Is arthritis getting in the way of your life? Living with chronic pain is never easy; and sore, swollen joints can transform even the simplest of tasks into harrowing labor.
What if there was something you could do to help alleviate your arthritis pain and rediscover the enjoyment you once found in activities you have since felt forced to discard?
Yoga may be the answer you’ve been looking for.
What is Arthritis?
Arthritis is the leading cause of disability in the United States. Over 52 million people are diagnosed with this chronic condition yearly; and by age 65 nearly 50% of people will develop some form of arthritis. (1)
The chronic pain and joint stiffness characteristic of this condition significantly affect our ability to function in our day to day lives. While medications are often successful in dampening symptoms of arthritis, doctors recommend incorporating additional alternative therapies and lifestyle changes for the best results.
It has long been understood that keeping active is beneficial for those suffering from arthritis, and is integral to maintaining mobility and preventing further damage to the body: including muscle or tendon shortening, articular capsule contraction and weakening of ligaments supporting joints. (2)
Unfortunately, 44% of people with arthritis admit they do not exercise at all, while 80% are not active enough. (3) It’s no mystery as to why this is the case: Who feels like hitting the gym when they can barely get out of bed without pain?
Many are also understandably confused as to how they should proceed with exercise while protecting their joints.
Thankfully, Yoga has emerged as one of the top fitness activities recommended by physicians - quickly proving itself a safe and effective way to increase your exercise level while helping to treat your arthritis symptoms; and simultaneously addressing the many psychological factors associated with living with chronic pain. (4)
The American College of Rheumatology (ACR), Osteoarthritis Research Society International (OARSI) and the Ottawa Panel all recommend yoga as a means to increase strength, improve endurance and preserve function. (2)
Why Yoga Works?
The practice of yoga is over 5,000 years old, but it wasn’t until recently that it became popularized in the Western world. Since then, doctors and researchers have been exploring yoga’s ability to help manage arthritis symptoms, as well as an actual treatment for the disease.

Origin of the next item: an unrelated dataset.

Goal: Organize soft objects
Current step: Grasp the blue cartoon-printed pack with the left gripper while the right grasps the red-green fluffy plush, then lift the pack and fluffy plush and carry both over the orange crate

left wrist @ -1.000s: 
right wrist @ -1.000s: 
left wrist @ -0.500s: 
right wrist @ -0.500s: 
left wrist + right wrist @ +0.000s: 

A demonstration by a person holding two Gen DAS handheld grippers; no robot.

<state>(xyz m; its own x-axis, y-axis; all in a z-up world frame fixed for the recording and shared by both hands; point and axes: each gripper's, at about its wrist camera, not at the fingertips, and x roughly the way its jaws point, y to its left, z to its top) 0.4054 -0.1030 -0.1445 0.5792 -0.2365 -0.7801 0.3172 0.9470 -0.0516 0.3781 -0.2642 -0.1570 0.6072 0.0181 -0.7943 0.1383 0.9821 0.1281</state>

A scientific review conducted by Ward et al. confirmed yoga’s benefits for reducing self-reported pain levels in patients suffering from a wide-range of musculoskeletal conditions: including low back pain, fibromyalgia as well as both osteo and rheumatoid arthritis. (5)
A study in the Journal of Alternative and Complementary Medicine looked into yoga’s potential for treating Osteoarthritis of the knee: a common condition in older populations.
They found that following an 8-week program -- during which previously yoga-naive participants attended a weekly 90-minute class -- subjects had a 46.7% decrease in pain and disability as measured by the Western Ontario and McMaster Universities Osteoarthritis Index. (6)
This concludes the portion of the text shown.